Only the lines from the one that includes "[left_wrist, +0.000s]" through the last line below belong in the reply, copied exactly and without pictures.

BEGIN

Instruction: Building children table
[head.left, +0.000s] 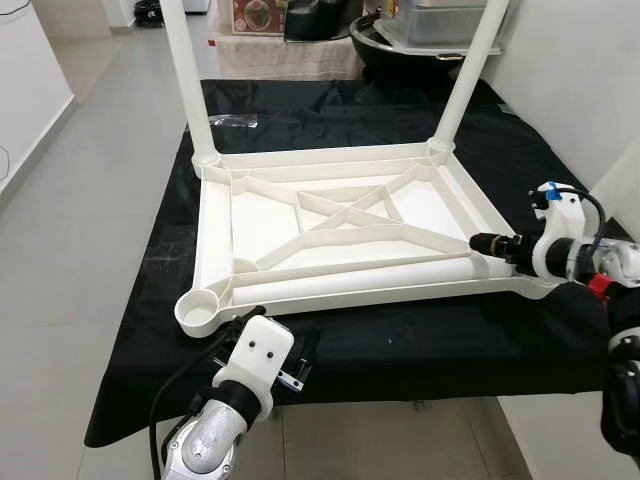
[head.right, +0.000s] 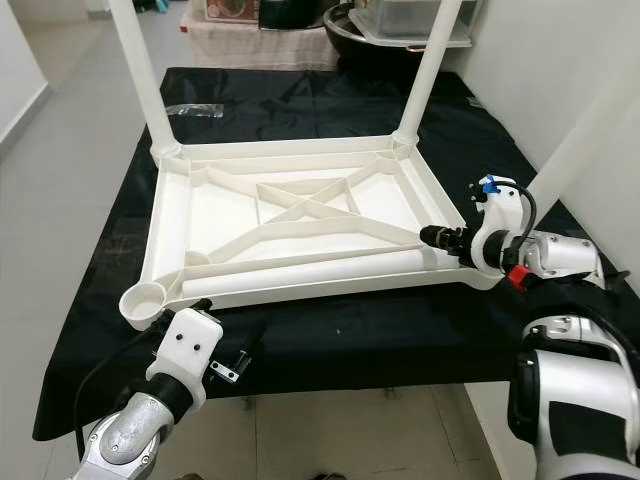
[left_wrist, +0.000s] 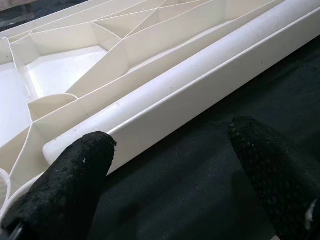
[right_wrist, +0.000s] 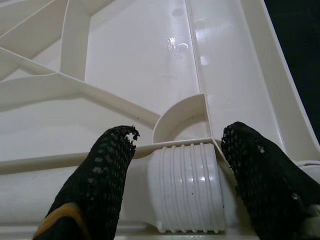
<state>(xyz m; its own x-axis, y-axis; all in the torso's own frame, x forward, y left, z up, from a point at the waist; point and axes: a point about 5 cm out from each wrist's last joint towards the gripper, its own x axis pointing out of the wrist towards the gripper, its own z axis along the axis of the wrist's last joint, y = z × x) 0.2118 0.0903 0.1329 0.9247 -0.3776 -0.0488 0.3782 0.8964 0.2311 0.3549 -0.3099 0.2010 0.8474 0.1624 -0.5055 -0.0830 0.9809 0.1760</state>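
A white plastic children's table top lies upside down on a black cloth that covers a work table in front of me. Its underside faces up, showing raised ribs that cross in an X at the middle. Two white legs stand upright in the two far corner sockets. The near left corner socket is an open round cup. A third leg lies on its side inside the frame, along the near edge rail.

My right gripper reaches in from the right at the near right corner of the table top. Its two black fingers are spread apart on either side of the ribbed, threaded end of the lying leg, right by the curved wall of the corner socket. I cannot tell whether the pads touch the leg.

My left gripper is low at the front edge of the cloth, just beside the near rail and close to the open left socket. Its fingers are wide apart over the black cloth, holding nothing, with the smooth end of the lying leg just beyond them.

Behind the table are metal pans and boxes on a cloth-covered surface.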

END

* **SOLUTION**:
[left_wrist, +0.000s] 
[right_wrist, +0.000s] 
<state>(xyz m; its own x-axis, y-axis; all in the torso's own frame, x forward, y left, z up, from a point at the waist; point and axes: a point about 5 cm out from each wrist's last joint towards the gripper, its own x axis pointing out of the wrist towards the gripper, its own z axis along the axis of the wrist's last joint, y = z × x) 0.2118 0.0903 0.1329 0.9247 -0.3776 -0.0488 0.3782 0.8964 0.2311 0.3549 -0.3099 0.2010 0.8474 0.1624 -0.5055 -0.0830 0.9809 0.1760</state>
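A white plastic children's table top lies upside down on a black cloth that covers a work table in front of me. Its underside faces up, showing raised ribs that cross in an X at the middle. Two white legs stand upright in the two far corner sockets. The near left corner socket is an open round cup. A third leg lies on its side inside the frame, along the near edge rail.

My right gripper reaches in from the right at the near right corner of the table top. Its two black fingers are spread apart on either side of the ribbed, threaded end of the lying leg, right by the curved wall of the corner socket. I cannot tell whether the pads touch the leg.

My left gripper is low at the front edge of the cloth, just beside the near rail and close to the open left socket. Its fingers are wide apart over the black cloth, holding nothing, with the smooth end of the lying leg just beyond them.

Behind the table are metal pans and boxes on a cloth-covered surface.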

The exercise ends with this answer.